Seminole County man charged with COVID fraud | USAO-MDFL

Orlando, Florida – United States Attorney Maria Chapa Lopez announces the return of an indictment charging Don V. Cisternino (45, Chuluota) with two counts of wire fraud, three counts of theft of aggravated identity and three counts of illegal currency transactions. If convicted, Cisternino faces a maximum sentence of 20 years in federal prison for each account of electronic fraud, up to 10 years in prison for each account of illegal money transaction and a mandatory consecutive sentence of two years for them. counts of aggravated identity theft.

According to charge, in or about May 2020, Cisternino fraudulently obtained more than $ 7.2 million in emergency funds through a Paycheck Protection Program (“P3”) loan.

The Coronavirus Relief, Relief, and Economic Security Act (“CARES”) is federal law enacted in March 2020. It is designed to provide emergency financial assistance to millions of Americans suffering the effects economic aspects of the COVID-19 pandemic. One of the sources of relief under the CARES Act is the authorization of up to $ 349 billion in forgivable loans to small businesses for job maintenance and certain other expenses under the PPP. In April 2020, Congress authorized more than $ 300 billion in additional P3 funding.

The PPP allows small businesses and other eligible organizations to benefit from loans with a two-year term and an interest rate of 1%. Businesses must use the proceeds from PPP loans for staff costs, mortgage interest, rent, and utilities. The PPP allows the remission of interest and principal if the business spends the proceeds of these expenses within a specified time frame and uses at least a certain percentage of the loan for qualifying business expenses.

Cisternino’s PPP loan application falsely claimed that Cisternino’s New York-based company MagnifiCo had 441 employees and monthly payroll expenses in 2019 of more than $ 2.8 million. In truth, MagnifiCo had few, if any, employees other than Cisternino and his girlfriend, and MagnifiCo did not report any wages to the IRS for 2019. In support of his PPP loan application, Cisternino submitted fake W-2s for alleged MagnifiCo employees, many of whom listed the names and social security numbers of real people who were not MagnifiCo employees and who had not authorized Cisternino to use their identities.

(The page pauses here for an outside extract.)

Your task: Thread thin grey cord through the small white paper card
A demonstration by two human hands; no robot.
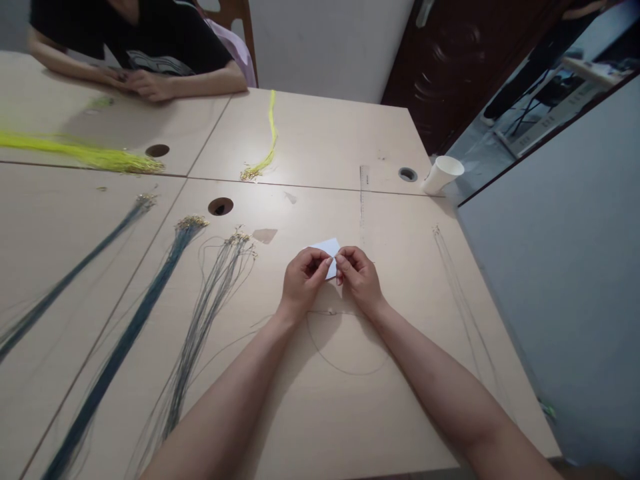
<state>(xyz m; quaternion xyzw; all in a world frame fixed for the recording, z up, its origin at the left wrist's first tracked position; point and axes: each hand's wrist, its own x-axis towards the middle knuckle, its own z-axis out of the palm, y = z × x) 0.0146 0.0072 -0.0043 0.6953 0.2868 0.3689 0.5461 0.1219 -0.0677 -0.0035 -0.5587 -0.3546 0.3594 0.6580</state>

Once Cisternino secured the $ 7.2 million emergency loan, he did not use those funds for qualifying expenses. Instead, he spent the funds for unauthorized purposes and for personal gain, including the purchase of Lincoln Navigator, Maserati, and Mercedes-Benz vehicles, and a residence of approximately 12,579 square feet in County of Seminole.

An indictment is simply a formal charge that an accused has committed one or more violations of federal criminal law, and each accused is presumed innocent unless and until proven guilty.

This matter is under investigation by the Internal Revenue Service – Criminal Investigation, Tampa Field Office. He is being sued by the Assistant United States Attorney, Chauncey A. Bratt.